Jan 6 series: How OSINT powered the largest criminal investigation in US history

14 February 2023

This Dispatch is part of ISD’s series marking the anniversary of the January 6th insurrection, exploring themes including accountability for big tech, extremists’ digital footprints, and the landscape of election denialism going forward. _________________________________________________________________________________

Photos and videos of the US Capitol attack of January 6, 2021, have been seen all over the world. Along with the social media posts associated with the attack, these images and videos make up the large digital footprint of January 6. Two years later, more than 940 people so far have been identified and charged with various crimes related to the attack in what has been referred to as “the largest criminal investigation in US history.”

This piece presents an overview of the multiple sources of publicly available evidence that make up the digital footprint of January 6 and how open-source intelligence (OSINT)* was used by law enforcement, Congress, journalists, and other researchers to understand what led to the attack and identify the rioters.
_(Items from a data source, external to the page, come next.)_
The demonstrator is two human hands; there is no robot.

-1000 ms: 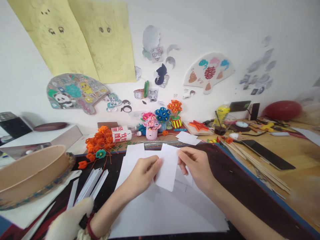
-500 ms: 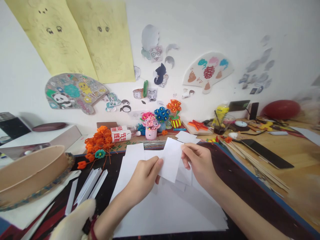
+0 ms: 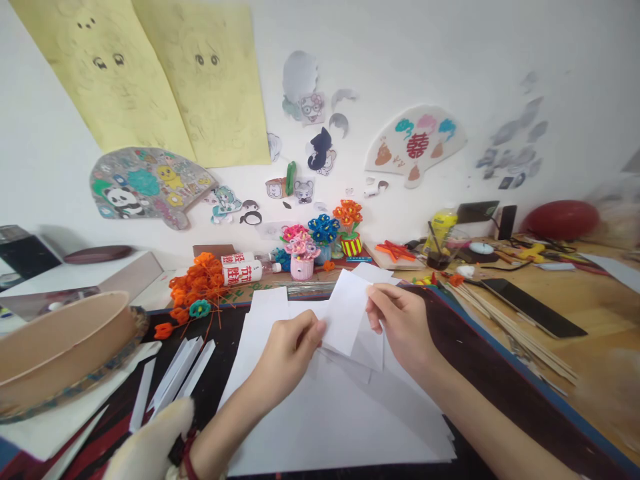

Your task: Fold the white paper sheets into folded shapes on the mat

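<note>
Between my two hands is a small white rectangle of paper (image 3: 346, 313), tilted, above the big sheets. My left hand (image 3: 293, 343) pinches its lower left edge between thumb and fingers. At its upper right corner, my right hand (image 3: 400, 317) pinches it with thumb and forefinger. Beneath it lie another small piece of white paper (image 3: 370, 350) and a stack of large white paper sheets (image 3: 340, 427). Further small pieces of paper (image 3: 270, 300) rest at the stack's far edge.
Folded paper strips (image 3: 175, 373) and a round wooden hoop (image 3: 65, 340) lie to the left. Orange pipe-cleaner flowers (image 3: 200, 280), a plastic bottle (image 3: 245, 268) and small flower pots (image 3: 302, 267) line the back. Right of the mat are thin wooden sticks (image 3: 520, 330) and a dark phone-like slab (image 3: 533, 307).
The small paper has risen slightly and shifted a little away from me in my hands. My right hand has moved slightly to the right; my left hand has barely moved.
</note>
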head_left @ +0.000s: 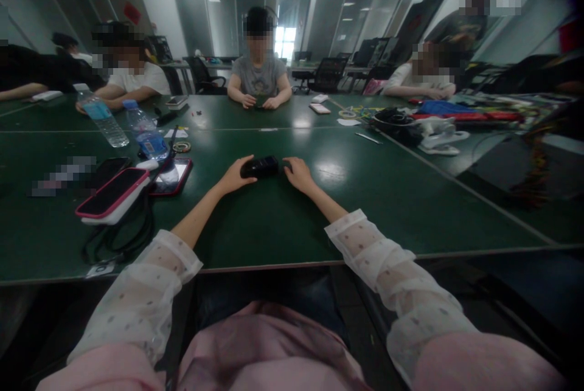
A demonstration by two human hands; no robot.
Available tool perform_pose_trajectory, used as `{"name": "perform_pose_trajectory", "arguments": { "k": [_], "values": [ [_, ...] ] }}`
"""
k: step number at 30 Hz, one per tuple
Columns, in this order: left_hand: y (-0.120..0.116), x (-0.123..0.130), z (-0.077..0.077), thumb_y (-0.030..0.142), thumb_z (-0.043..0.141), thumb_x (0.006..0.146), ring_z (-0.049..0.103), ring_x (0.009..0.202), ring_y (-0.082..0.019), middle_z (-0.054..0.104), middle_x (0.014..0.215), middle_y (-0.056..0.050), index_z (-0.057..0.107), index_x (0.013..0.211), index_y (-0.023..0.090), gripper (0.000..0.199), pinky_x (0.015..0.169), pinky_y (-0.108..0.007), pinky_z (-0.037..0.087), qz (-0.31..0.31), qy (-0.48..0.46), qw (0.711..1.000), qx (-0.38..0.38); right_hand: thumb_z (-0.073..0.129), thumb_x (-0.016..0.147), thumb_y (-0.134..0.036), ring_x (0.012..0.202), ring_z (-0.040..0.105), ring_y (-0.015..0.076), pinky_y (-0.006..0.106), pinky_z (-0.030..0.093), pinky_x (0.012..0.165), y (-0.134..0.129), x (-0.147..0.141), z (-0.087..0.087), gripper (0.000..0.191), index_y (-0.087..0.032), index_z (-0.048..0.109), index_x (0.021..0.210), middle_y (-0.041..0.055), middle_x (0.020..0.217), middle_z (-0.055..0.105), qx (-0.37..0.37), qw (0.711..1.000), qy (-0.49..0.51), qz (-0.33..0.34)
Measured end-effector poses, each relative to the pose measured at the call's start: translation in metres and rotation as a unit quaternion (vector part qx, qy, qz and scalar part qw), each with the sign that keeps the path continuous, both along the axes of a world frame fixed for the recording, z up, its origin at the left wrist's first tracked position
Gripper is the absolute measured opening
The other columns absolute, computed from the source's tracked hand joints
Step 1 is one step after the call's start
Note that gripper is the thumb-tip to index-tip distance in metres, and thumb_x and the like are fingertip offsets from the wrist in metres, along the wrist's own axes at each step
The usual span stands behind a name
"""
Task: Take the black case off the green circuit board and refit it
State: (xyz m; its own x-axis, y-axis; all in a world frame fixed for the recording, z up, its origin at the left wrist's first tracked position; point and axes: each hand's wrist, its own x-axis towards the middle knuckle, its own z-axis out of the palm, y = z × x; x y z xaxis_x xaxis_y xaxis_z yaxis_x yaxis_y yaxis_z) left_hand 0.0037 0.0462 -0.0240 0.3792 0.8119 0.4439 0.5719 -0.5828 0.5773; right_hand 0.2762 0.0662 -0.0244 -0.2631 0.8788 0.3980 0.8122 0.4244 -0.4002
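A small, dark, glossy box-shaped object [263, 166] lies on the green table in front of me; its exact kind is too dim to make out. My left hand [236, 176] grips its left end, thumb on the near side and fingers on the far side. Just off its right end is my right hand [298, 173], resting at the tabletop with bent fingers apart and nothing visible in them. A narrow gap separates those fingertips from the object.
To the left are a pink-edged phone [114, 193], a second phone [172, 177], black cords [123, 236] and two water bottles, one blue-labelled [145, 131]. A pen [368, 138] and a cable pile [396, 123] lie right. Several people sit around the table [274, 233].
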Motion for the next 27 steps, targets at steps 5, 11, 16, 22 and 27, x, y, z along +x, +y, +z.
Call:
{"name": "perform_pose_trajectory", "arguments": {
  "k": [5,11,16,22,27],
  "values": [
    [0.004,-0.001,-0.003,0.035,0.077,0.071,0.054,0.125,-0.030,0.053,0.138,-0.017,0.044,0.140,0.019,0.078,0.104,-0.051,0.043,-0.012,-0.047,0.998,-0.039,0.040,0.093,-0.022,0.115,0.058,0.0230,0.042,0.045,0.101,-0.004,-0.008,0.007,0.036,-0.017,0.055,0.125,0.0117,0.122,0.064,0.015,0.989,0.145,0.034],
    [0.008,-0.003,-0.007,0.034,0.080,0.068,0.059,0.119,-0.029,0.058,0.133,-0.016,0.048,0.136,0.018,0.076,0.102,-0.051,0.045,-0.023,-0.075,0.995,-0.063,0.051,0.093,-0.045,0.122,0.056,0.0219,0.040,0.048,0.100,-0.009,-0.017,0.006,0.049,-0.020,0.048,0.134,0.0126,0.133,0.058,-0.079,0.948,0.268,0.153],
    [0.007,-0.004,-0.007,0.032,0.081,0.067,0.058,0.121,-0.029,0.058,0.134,-0.015,0.051,0.134,0.020,0.074,0.103,-0.053,0.043,-0.026,-0.084,0.994,-0.059,0.072,0.078,-0.041,0.126,0.054,0.0246,0.046,0.047,0.103,-0.010,-0.015,0.002,0.069,-0.024,0.043,0.139,0.0116,0.136,0.054,-0.087,0.944,0.244,0.203],
    [0.004,-0.004,-0.004,0.032,0.081,0.067,0.058,0.120,-0.029,0.058,0.133,-0.016,0.051,0.134,0.019,0.075,0.102,-0.053,0.044,-0.027,-0.082,0.994,-0.066,0.072,0.076,-0.030,0.126,0.053,0.0252,0.047,0.047,0.103,-0.011,-0.015,0.003,0.070,-0.022,0.041,0.139,0.0127,0.134,0.054,-0.086,0.946,0.234,0.207],
    [0.003,-0.004,-0.003,0.035,0.079,0.070,0.059,0.118,-0.028,0.060,0.131,-0.016,0.052,0.133,0.019,0.071,0.101,-0.051,0.045,-0.031,-0.085,0.993,-0.075,0.071,0.076,-0.028,0.125,0.054,0.0261,0.050,0.046,0.103,-0.010,-0.015,0.002,0.066,-0.023,0.043,0.136,0.0119,0.132,0.056,-0.092,0.952,0.220,0.189]
  ]
}}
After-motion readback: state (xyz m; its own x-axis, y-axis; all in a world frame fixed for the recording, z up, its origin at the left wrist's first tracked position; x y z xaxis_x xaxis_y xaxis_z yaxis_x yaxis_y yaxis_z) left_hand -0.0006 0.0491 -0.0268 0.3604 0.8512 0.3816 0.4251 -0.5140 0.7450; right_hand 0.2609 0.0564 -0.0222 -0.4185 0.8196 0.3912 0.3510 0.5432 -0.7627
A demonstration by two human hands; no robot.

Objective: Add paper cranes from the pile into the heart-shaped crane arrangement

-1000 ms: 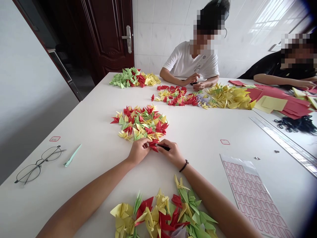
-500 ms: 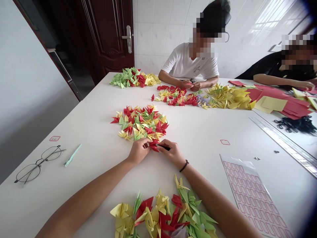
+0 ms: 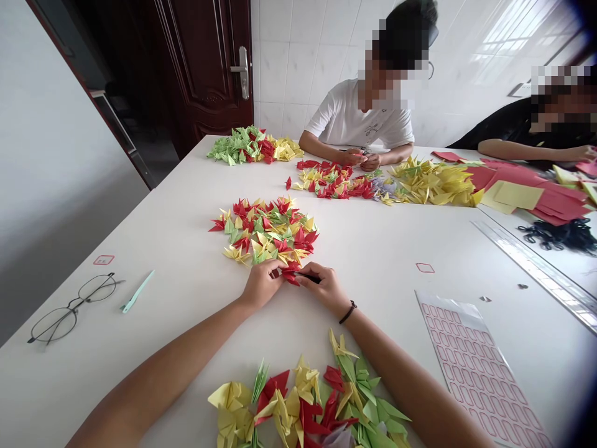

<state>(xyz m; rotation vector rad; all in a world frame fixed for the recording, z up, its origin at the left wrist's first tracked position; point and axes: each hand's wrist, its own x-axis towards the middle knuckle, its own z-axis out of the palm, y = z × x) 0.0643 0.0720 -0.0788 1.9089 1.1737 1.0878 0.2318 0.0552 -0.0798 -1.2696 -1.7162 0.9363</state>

In order to examine the role of the attack’s digital footprint and the impact of OSINT, ISD reviewed charging documents for 940 Capitol riot defendants. We found that OSINT was the primary investigative method used to identify rioters. Our review also suggests that the large body of online evidence associated with January 6 and the use of OSINT by law enforcement led to more reliable and safer investigations. However, as a result of this mass of OSINT-powered cases, domestic extremists are becoming increasingly aware of their digital footprints and taking steps to reduce their vulnerabilities.

* For the purposes of brevity, this piece uses “OSINT” as a general term for digital open-source information, intelligence, investigations and research. For more on definitions, see the Berkeley Protocol on Digital Open Source Investigations.

Cameras everywhere

Donald Trump’s infamous tweet from December 19, 2020, urging his followers to attend the “big protest” on January 6, 2021, mobilized a variety of overlapping groups, from pro-Trump activists to followers of QAnon and anti-government militias. For the next several weeks, these groups openly planned demonstrations at the Capitol building via social media platforms and fringe websites such as TheDonald.win.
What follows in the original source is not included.